Deux clasico en deux jours, le football Belge était à la fête en cette fin de semaine. Anderlecht et le Standard se sont affrontés chez les hommes jeudi, avec une victoire du Standard, et chez les dames vendredi avec une victoire d’Anderlecht, l’équipe championne.

Si ces hommes et ces femmes exercent le même métier au sein de l’élite du football en Belgique ils le font dans des conditions très différentes.  Loin des 20.000 places du Stade Constant Vanden Stock, le classico féminin se disputait à Tubize avec 80 places assisses et environ 150 supporters.
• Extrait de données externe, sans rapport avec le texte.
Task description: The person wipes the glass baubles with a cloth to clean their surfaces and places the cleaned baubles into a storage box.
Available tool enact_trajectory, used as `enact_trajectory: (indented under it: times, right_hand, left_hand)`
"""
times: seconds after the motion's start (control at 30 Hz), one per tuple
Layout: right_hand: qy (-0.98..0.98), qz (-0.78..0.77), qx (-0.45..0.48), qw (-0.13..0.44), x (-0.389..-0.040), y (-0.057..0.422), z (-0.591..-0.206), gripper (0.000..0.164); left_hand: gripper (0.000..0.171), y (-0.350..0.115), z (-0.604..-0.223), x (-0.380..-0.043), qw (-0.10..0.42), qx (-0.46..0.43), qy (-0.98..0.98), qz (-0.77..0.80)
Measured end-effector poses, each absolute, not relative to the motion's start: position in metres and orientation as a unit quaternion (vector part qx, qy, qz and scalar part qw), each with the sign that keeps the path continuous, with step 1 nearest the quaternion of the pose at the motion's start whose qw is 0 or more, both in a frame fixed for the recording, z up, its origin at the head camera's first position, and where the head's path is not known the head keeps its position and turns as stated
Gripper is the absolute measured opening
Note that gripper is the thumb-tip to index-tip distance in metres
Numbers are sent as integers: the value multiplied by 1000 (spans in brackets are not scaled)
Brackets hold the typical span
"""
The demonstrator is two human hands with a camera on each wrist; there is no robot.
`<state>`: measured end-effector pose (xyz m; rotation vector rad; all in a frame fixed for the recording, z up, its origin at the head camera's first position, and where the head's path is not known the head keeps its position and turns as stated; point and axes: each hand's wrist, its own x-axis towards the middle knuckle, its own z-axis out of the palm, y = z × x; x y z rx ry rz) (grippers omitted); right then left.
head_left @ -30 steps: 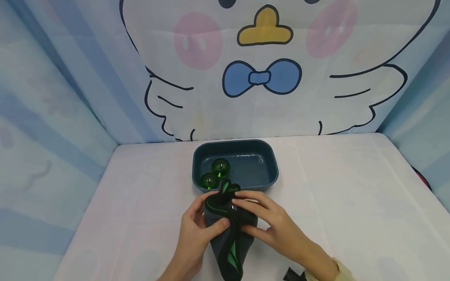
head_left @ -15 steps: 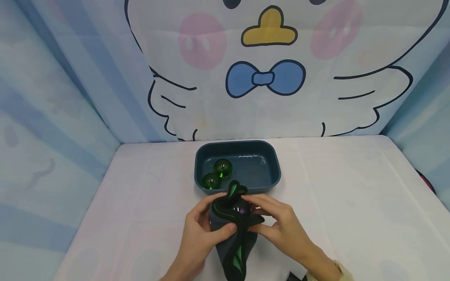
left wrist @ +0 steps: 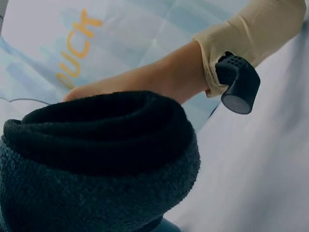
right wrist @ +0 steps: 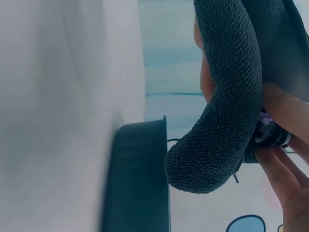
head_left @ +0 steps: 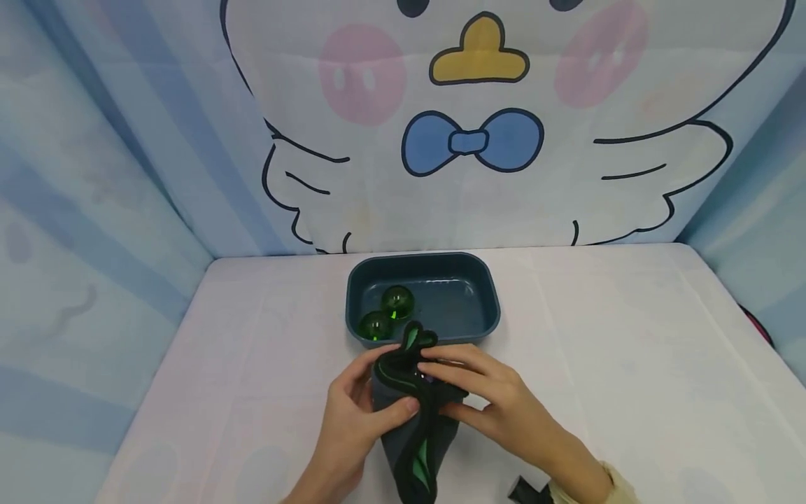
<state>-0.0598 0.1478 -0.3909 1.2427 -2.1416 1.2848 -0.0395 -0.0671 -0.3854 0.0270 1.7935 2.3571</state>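
Note:
Both hands hold a thick, fuzzy dark grey cloth [head_left: 398, 437], bunched up with a wavy dark edge and green showing in its folds. My left hand [head_left: 352, 409] grips its left side, thumb in front. A dark glossy ball [right wrist: 268, 133] with purplish glints sits in the folds, mostly covered. My right hand [head_left: 481, 392] pinches it between thumb and fingers, the index and middle fingers reaching over the cloth. In the left wrist view the cloth [left wrist: 106, 198] fills the lower left and hides the left fingers.
Just beyond the hands stands a dark teal rectangular tub [head_left: 488, 308] on the white-covered table [head_left: 604, 350]. Two clear green balls, a rear ball [head_left: 397, 302] and a front ball [head_left: 375, 325], lie in its left end. A printed cloth backdrop [head_left: 466, 210] rises behind.
Half a second ago more of the glossy ball showed and a cloth flap stuck out at right. Now the right fingers lie further over it and the flap is pressed in.

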Motion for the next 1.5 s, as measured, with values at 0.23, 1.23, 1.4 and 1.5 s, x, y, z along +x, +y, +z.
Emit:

Malgré la bonne volonté de ces derniers, il serait indécent de comparer l’ambiance des deux matches, alors que la qualité était présente sur le terrain. Et tout cela, après une semaine très compliquée pour l’équipe féminine d’Anderlecht.

Mardi, les filles de Patrick Wachel ont appris par erreur qu’il n’y aurait plus d’équipe féminine l’an prochain. Une mauvaise information rectifiée les jours suivants, rassurant joueuses et staff, malgré quelques restrictions budgétaires prévues pour la saison prochaine et des incertitudes sur le noyau. Ils pourront sans doute jouer la Ligue de Champions qu’ils attendent tant et pour laquelle ils sont parvenus à se qualifier, mais ils ne savent pas s’ils auront une équipe compétitive pour la disputer.

Les remous dans le club d’Anderlecht cette saison sont le reflet d’une situation symptomatique : les grands clubs de Belgique ont, pour beaucoup, des difficultés à miser sur le football féminin contrairement à une fédération nationale très impliquée avec des Red Flames toujours plus présentes sur la scène internationale.